▶ **Prompt**: Each line of the material must be repeated precisely, with the pictures left out.

▶ **Given information**:
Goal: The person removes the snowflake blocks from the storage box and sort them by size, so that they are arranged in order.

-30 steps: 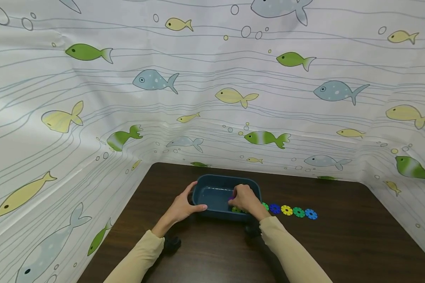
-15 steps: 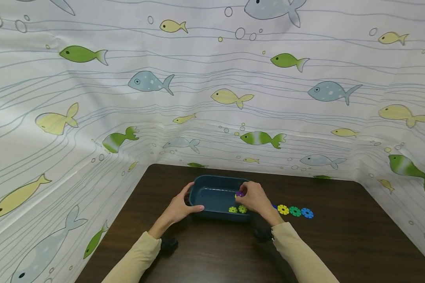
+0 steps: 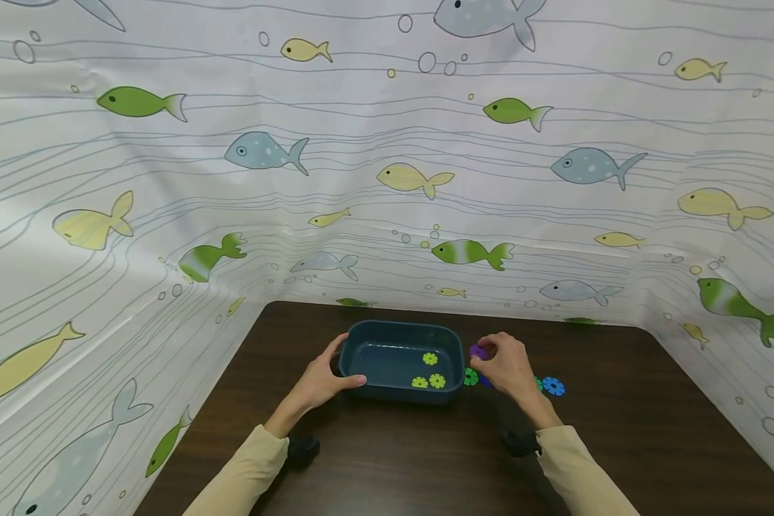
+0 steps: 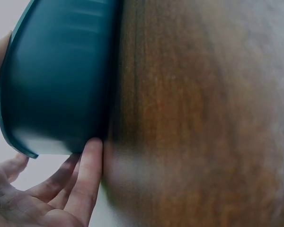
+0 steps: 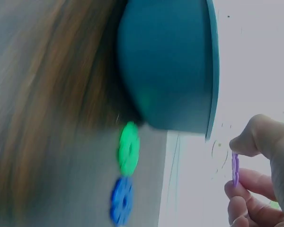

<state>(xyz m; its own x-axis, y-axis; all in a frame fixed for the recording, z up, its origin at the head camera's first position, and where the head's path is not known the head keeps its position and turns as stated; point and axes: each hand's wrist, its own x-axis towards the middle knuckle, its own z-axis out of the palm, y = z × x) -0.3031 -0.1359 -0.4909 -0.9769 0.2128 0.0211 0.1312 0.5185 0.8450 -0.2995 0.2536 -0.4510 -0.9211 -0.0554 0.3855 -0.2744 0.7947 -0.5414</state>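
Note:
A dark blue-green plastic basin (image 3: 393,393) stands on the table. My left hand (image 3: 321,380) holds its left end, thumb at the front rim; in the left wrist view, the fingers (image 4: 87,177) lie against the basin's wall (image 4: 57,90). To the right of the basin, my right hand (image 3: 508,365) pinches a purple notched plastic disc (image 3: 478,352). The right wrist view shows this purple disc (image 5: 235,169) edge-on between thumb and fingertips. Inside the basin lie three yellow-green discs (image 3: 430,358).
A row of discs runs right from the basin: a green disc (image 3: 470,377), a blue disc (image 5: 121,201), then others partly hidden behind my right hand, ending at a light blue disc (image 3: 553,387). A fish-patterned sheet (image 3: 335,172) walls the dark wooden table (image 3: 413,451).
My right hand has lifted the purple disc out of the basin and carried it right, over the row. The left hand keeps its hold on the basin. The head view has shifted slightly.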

▶ **Result of the exercise**:
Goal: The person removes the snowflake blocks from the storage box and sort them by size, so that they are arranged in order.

-30 steps: 
-15 steps: 
+0 steps: 
+0 steps: 
+0 steps: 

<state>(xyz m; its own x-axis, y-axis; all in a frame fixed for the recording, z up, its origin at the head camera's first position, and where the head's path is not known the head keeps its position and turns as stated; point and axes: each hand's wrist, its own x-axis towards the middle knuckle, its own z-axis out of the palm, y = z × x) -0.3031 -0.1359 -0.4909 -0.9769 0.2128 0.0211 0.1312 0.5185 0.8450 -0.2995 0.2536 -0.4510 -0.9211 -0.0554 0.3855 -0.2744 0.7947 -0.5414</state>
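Note:
A dark blue-green plastic basin (image 3: 393,393) stands on the table. My left hand (image 3: 321,380) holds its left end, thumb at the front rim; in the left wrist view, the fingers (image 4: 87,177) lie against the basin's wall (image 4: 57,90). To the right of the basin, my right hand (image 3: 508,365) pinches a purple notched plastic disc (image 3: 478,352). The right wrist view shows this purple disc (image 5: 235,169) edge-on between thumb and fingertips. Inside the basin lie three yellow-green discs (image 3: 430,358).
A row of discs runs right from the basin: a green disc (image 3: 470,377), a blue disc (image 5: 121,201), then others partly hidden behind my right hand, ending at a light blue disc (image 3: 553,387). A fish-patterned sheet (image 3: 335,172) walls the dark wooden table (image 3: 413,451).
My right hand has lifted the purple disc out of the basin and carried it right, over the row. The left hand keeps its hold on the basin. The head view has shifted slightly.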

The full output has already been given.